Les Affamés, étude de mœurs contemporaines/02

E. Dentu, Libraire-Éditeur (p. 5-7).


II

VINGT ET UN ANS, LICENCIÉ EN DROIT ET RUINÉ !


L’histoire de ce jeune homme est trop intimement liée aux événements de ce récit pour que nous puissions nous dispenser de la raconter.

Fils d’un négociant du Havre compromis dans les tentatives de résistance locale qui suivirent le coup d’État du 2 décembre et qui fut obligé de s’expatrier, Georges Raymond n’avait jamais connu sa mère ; elle était morte en lui donnant le jour.

En 1859, l’amnistie rouvrait à M. Raymond les portes de la France ; mais il avait mis son amour-propre à n’y rentrer qu’après la chute du gouvernement impérial, se flattant, comme beaucoup de républicains d’alors, que l’Empire ne durerait pas. Cette illusion s’était évanouie à la longue et il se disposait, en 1862, à reprendre le chemin de sa patrie pour s’occuper de l’avenir de son fils, lorsque des affaires importantes, dans lesquelles toute sa fortune était engagée, l’obligèrent à partir pour l’Amérique.

Georges Raymond, pendant ce long intervalle, avait été confié aux soins d’un oncle maternel, vieux célibataire, égoïste et insouciant, qui l’avait mis en pension pour s’en débarrasser.

Dès l’enfance, Georges Raymond s’était donc trouvé seul en face de lui-même.
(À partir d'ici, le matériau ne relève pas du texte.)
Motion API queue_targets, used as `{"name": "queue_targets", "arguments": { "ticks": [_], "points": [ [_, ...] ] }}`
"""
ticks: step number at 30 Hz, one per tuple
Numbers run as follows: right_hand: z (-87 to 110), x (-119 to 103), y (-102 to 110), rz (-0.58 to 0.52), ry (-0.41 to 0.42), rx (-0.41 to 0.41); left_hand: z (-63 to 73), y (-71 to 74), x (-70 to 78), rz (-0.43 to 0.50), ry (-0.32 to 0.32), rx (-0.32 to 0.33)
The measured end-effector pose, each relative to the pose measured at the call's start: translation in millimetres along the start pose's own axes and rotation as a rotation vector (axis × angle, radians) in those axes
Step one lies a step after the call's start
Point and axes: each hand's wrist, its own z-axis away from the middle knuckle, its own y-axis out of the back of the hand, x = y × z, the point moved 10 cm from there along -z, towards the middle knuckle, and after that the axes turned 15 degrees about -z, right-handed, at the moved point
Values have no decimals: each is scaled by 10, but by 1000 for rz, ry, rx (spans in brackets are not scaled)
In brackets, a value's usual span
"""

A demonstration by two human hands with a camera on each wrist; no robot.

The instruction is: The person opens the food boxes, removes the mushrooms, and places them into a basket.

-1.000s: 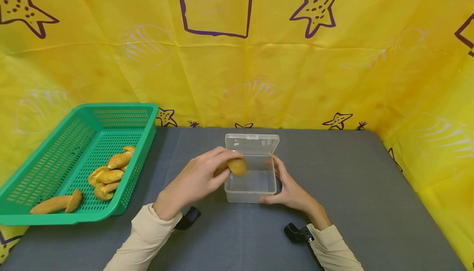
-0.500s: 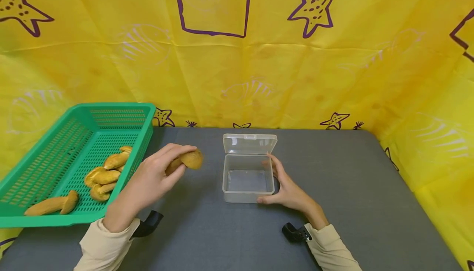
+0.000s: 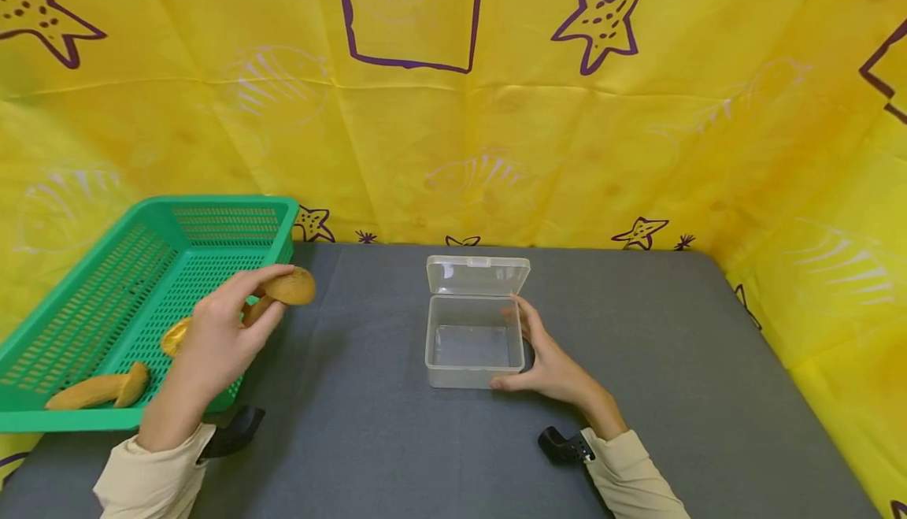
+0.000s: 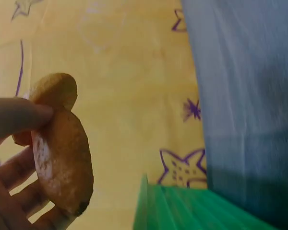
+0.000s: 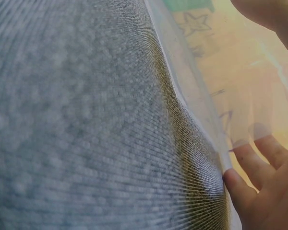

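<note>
Over the basket's right side, my left hand [image 3: 212, 338] pinches a brown mushroom [image 3: 292, 287] between thumb and fingers. In the left wrist view this mushroom [image 4: 65, 163] shows a rounded cap and a thick stem with a dark end. My right hand [image 3: 556, 369] grips the right side of a clear plastic box [image 3: 460, 379], thumb at the front corner and fingers toward the back. The box's hinged lid [image 3: 478, 275] stands raised, and nothing is seen inside. The right wrist view shows the fingers of that hand [image 5: 266, 201] against the clear wall.
A green perforated basket [image 3: 67, 422] stands at the left. One mushroom [image 3: 88, 391] lies near its front edge, and another, yellowish one [image 3: 173, 338] is partly hidden by the left hand. Grey cloth [image 3: 638, 346] covers the table; a yellow patterned curtain [image 3: 397, 141] hangs behind.
My left hand has moved left from above the box to the basket's edge, still holding the mushroom. It now hides several mushrooms in the basket. The right hand stays on the box.
</note>
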Motion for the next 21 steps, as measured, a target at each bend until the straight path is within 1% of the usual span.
{"name": "queue_targets", "arguments": {
  "ticks": [6,11,18,21],
  "points": [
    [1,9,1,10,-4,-1,140,114,-304,-41,94,27],
    [2,3,-1,12,-6,-1,278,148,-539,-33,161,21],
    [8,-6,1,13,-9,0,444,112,-780,7,224,-84],
    [6,-3,-1,14,-10,-2,508,132,-870,7,259,-102]
  ]
}}
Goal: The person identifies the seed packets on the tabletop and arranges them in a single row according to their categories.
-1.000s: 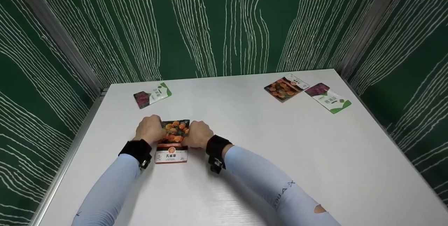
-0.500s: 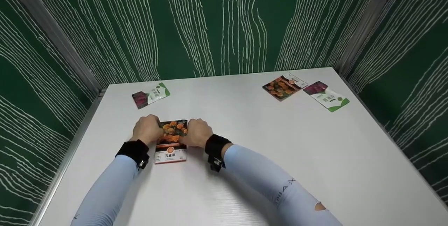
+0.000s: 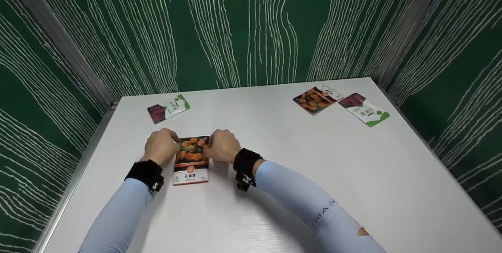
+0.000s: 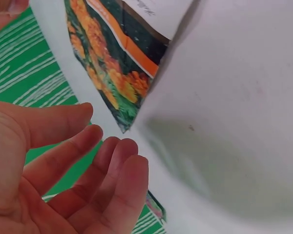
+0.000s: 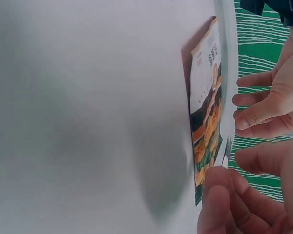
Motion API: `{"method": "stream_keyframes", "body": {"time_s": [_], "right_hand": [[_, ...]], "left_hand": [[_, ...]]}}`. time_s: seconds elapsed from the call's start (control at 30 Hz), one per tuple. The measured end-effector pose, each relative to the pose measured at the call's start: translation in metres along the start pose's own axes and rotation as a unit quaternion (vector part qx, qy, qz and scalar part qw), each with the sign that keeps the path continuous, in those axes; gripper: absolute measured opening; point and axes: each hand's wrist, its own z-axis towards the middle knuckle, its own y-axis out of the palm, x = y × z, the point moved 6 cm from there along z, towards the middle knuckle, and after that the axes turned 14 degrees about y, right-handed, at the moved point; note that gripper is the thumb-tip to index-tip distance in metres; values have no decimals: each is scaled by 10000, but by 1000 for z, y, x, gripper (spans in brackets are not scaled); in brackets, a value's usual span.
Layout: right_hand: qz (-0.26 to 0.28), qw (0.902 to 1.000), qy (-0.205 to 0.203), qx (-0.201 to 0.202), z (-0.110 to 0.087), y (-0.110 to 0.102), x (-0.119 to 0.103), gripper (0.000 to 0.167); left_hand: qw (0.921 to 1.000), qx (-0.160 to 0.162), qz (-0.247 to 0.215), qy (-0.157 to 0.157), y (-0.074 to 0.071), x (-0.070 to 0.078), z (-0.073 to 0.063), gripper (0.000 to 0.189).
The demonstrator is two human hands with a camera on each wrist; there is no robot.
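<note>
A seed packet [image 3: 191, 162] with orange marigolds and a white label end lies on the white table, label end nearest the person. In the right wrist view, a brownish layer shows beneath the packet's [image 5: 205, 107] white end. My left hand [image 3: 159, 146] is beside its far left edge; in the left wrist view the fingers are loosely bent, spread from the thumb and apart from the packet [image 4: 117, 53]. At the far right edge, my right hand [image 3: 223, 146] has its thumb and fingers parted in the right wrist view, fingertips overlapping the packet's flower end.
A purple-flower packet [image 3: 168, 108] lies at the back left. Towards the back right are another marigold packet [image 3: 317, 99] and a second purple-flower packet [image 3: 364, 110], close side by side. Green walls [image 3: 270, 29] with white lines stand behind and beside the white table [image 3: 298, 159].
My left hand has drawn slightly left, off the packet's edge. My right hand's fingers have loosened at the other edge. The marigold packet lies about where it was, with more of it showing.
</note>
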Motion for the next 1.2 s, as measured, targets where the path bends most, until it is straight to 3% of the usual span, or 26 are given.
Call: {"method": "stream_keyframes", "body": {"time_s": [0.23, 0.4, 0.57, 0.8, 1.03, 1.2], "right_hand": [[228, 9972, -626, 339, -3, -15, 0, 15], [295, 9944, -844, 570, 0, -28, 5, 11], [368, 9932, -938, 589, 3, -39, 14, 20], [605, 9905, -1063, 628, 4, -52, 22, 29], [671, 9887, -1083, 797, 7, -60, 30, 29], [727, 9870, -1035, 989, 9, -67, 36, 28]], "left_hand": [[9987, 281, 45, 419, 1, 9, -1, 19], [9976, 383, 28, 584, 6, 14, -1, 31], [9961, 551, 43, 691, 7, 20, -2, 42], [9972, 411, -176, 594, 14, 25, -2, 50], [9945, 520, -164, 893, 18, 31, 2, 54], [9928, 393, -379, 1065, 23, 37, 2, 70]]}}
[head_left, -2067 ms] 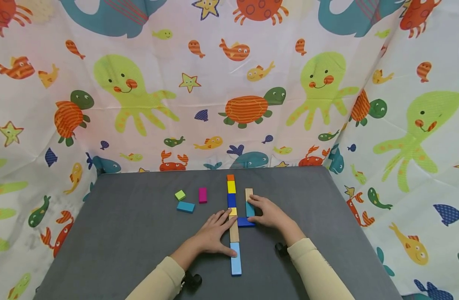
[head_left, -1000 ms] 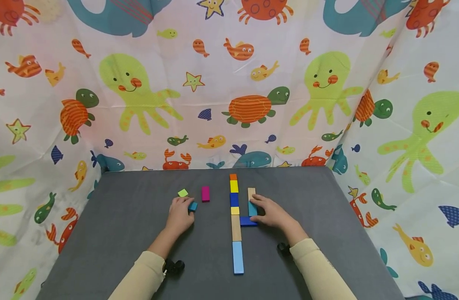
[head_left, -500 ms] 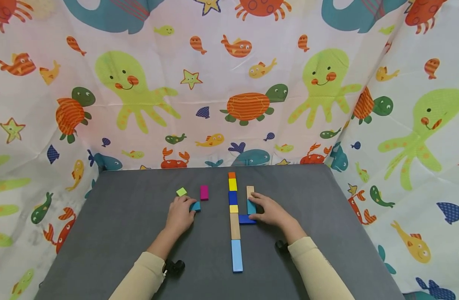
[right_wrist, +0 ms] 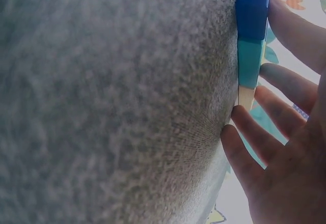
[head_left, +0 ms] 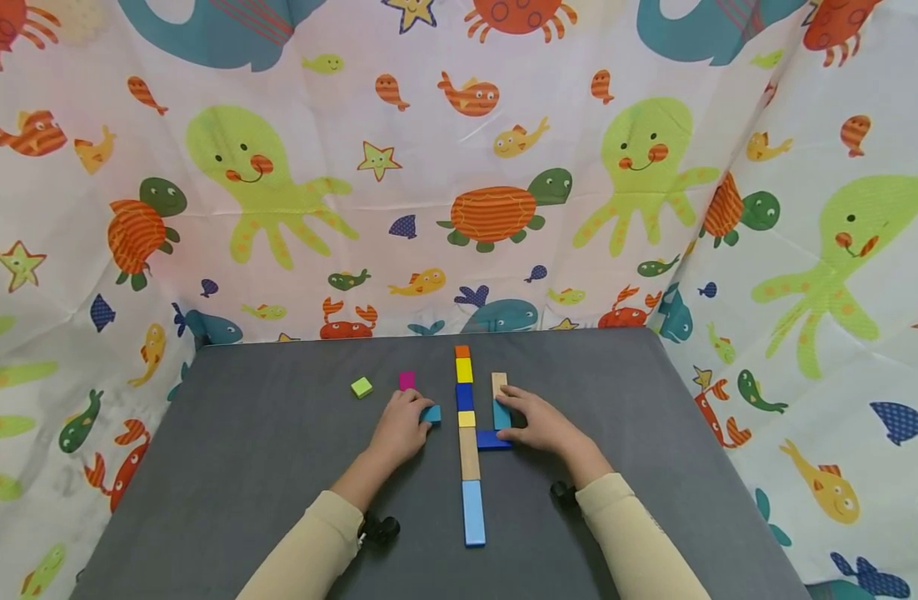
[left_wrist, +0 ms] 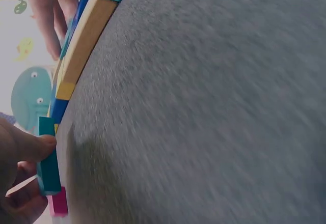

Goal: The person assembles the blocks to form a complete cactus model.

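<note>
My left hand (head_left: 401, 429) pinches a teal block (left_wrist: 48, 163) between thumb and fingers, left of the long row of blocks. In the left wrist view there is a gap between this block and the grey surface. At the right, my right hand (head_left: 541, 423) rests with spread fingers on a dark blue block (head_left: 493, 439) and a second teal block (right_wrist: 249, 63). Those two join a natural wood block (head_left: 499, 383) beside the row. From far to near, the row has orange (head_left: 462, 352), yellow, blue, yellow, wood (head_left: 469, 454) and light blue (head_left: 473, 512) blocks.
A magenta block (head_left: 406, 380) stands just beyond my left hand, partly hidden by it. Farther left lies a small green block (head_left: 361, 387). Everything sits on a grey table (head_left: 279, 450) with a sea-animal curtain (head_left: 429, 192) behind and at the sides.
My left hand has left the row, taken hold of the teal block beside the green one, and carried it right towards the row. My right hand has stayed in place.
</note>
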Demonstrator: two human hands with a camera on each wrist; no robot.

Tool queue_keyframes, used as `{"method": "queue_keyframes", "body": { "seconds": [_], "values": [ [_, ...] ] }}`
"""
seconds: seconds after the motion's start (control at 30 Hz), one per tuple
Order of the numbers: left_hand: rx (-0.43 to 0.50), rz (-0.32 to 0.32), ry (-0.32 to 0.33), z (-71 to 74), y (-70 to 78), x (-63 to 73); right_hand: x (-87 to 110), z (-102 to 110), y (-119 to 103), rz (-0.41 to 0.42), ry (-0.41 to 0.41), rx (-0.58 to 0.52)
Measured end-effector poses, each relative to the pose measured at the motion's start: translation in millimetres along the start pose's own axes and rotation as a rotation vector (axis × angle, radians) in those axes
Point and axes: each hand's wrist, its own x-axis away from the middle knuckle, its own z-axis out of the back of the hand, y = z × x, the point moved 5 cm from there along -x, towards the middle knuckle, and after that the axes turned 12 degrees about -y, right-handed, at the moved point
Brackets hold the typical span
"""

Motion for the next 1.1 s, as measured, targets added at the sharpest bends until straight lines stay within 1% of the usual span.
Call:
{"method": "queue_keyframes", "body": {
  "seconds": [0.13,0.23,0.4,0.57,0.7,0.83,1.1],
  "values": [
    [0.014,-0.004,-0.028,-4.3,7.7,-7.6,-0.4,0.5,-1.0,0.001,-0.004,0.005],
    [0.019,0.0,-0.033,-6.9,11.4,-10.9,-1.3,0.6,-3.1,0.008,-0.008,0.01],
    [0.007,0.014,-0.021,-11.3,13.2,-15.4,-1.9,1.2,-5.3,0.012,-0.011,0.014],
    [-0.022,-0.02,0.001,-14.6,16.1,-18.6,-1.7,1.7,-4.5,0.007,-0.013,0.005],
    [-0.058,-0.047,0.017,-18.3,17.2,-20.0,-0.5,1.5,-3.1,0.008,-0.006,0.009],
    [-0.083,-0.055,0.031,-21.8,16.7,-20.4,0.4,-0.1,-1.2,0.012,-0.007,0.011],
    [-0.076,-0.07,0.036,-21.2,19.5,-19.3,1.6,-0.1,1.4,0.011,-0.002,0.0]
  ]
}}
Refoulé dans toutes ses expansions par l’insensibilité complète de son oncle, détestant la discipline du collège qu’il subissait toutefois sans se plaindre, Georges était arrivé à la fin de ses études sans avoir rencontré autour de lui aucune des influences heureuses qui sont si nécessaires au développement moral d’un jeune homme.

Il s’était replié dans une concentration muette d’où devait sortir une nature originale et forte, mais dépourvue de toute préparation aux épreuves redoutables qui l’attendaient.

Son père, qui commençait à soupçonner, par ses lettres, le travail dangereux qui se faisait dans cet esprit solitaire, avait songé un instant à l’envoyer faire ses études à Paris ; puis il avait redouté les entraînements que pourrait y rencontrer une nature aussi ardente, en sorte que Georges, envoyé dans une Faculté de province, n’ayant point encore senti le besoin de la dissipation, mais n’ayant trouvé non plus aucune occasion de développer ses facultés, avait continué à l’École de droit de Caen la vie somnolente et studieuse qu’il avait menée au collège.

Un événement grave vint tout à coup bouleverser sa vie. Son père, qui avait fait une assez belle fortune en Amérique, dans le commerce des tissus, fut ruiné de fond en comble en 1863 par la faillite de la maison de banque John Spencer et C°, où se trouvaient engagés tous ses capitaux.

« Demain, je ne pourrai plus rien pour toi, écrivait-il le 31 décembre 1862 à son fils, en lui envoyant ses derniers écus : Tu ne verras pas ton vieux père venir traîner une vie misérable dans son pays. Je ne reviendrai que si je puis te rendre un jour une fortune actuellement anéantie. Souviens-toi que tu es un homme et que tu ne peux plus compter que sur toi. N’attends rien de ton oncle. Aujourd’hui, je le connais trop ! Courage, prudence, résignation, jusqu’à ce que je revienne. »

Et, depuis ce jour, Georges Raymond n’avait plus entendu parler de son père. Quelques mois après, il avait terminé ses études et arrivait au Havre pour faire ses adieux à son oncle, qui vivait sous la domination d’une servante, maîtresse absolue de sa maison.

― Tu pars, dis-tu ? et où veux-tu aller ? lui dit durement le vieillard ; tu m’as tout l’air d’être écervelé comme ton père, qui, après avoir fait sottement de la politique dans son pays, est allé se ruiner d’une manière non moins extravagante à l’étranger.

― Mon oncle, je ne vous demanderai rien, dit le jeune homme en refoulant ses larmes.

― Ah ! oui, on dit ces phrases-là et on ne s’en souvient plus quand on est sans le sou, répondit M. Durand. Tu peux trouver ici une place de douze cents francs tout de suite à la recette générale. Je t’ai déjà conseillé de la prendre, puisque tu es aujourd’hui sans fortune et que tu ne peux pas songer à gagner ta vie, comme avocat, avant quatre ou cinq ans. Mais si tu n’en veux faire qu’à ta tête, je m’en lave les mains, et ce n’est pas moi qui m’occuperai de tes affaires.

Georges sortit, le cœur brisé, sans dire un mot.

Le lendemain, le vieillard eut quelques remords et, sans en parler à sa servante, il passa chez son neveu qui était descendu à l’hôtel pour éviter à son oncle les embarras d’une hospitalité importune ; mais Georges était parti.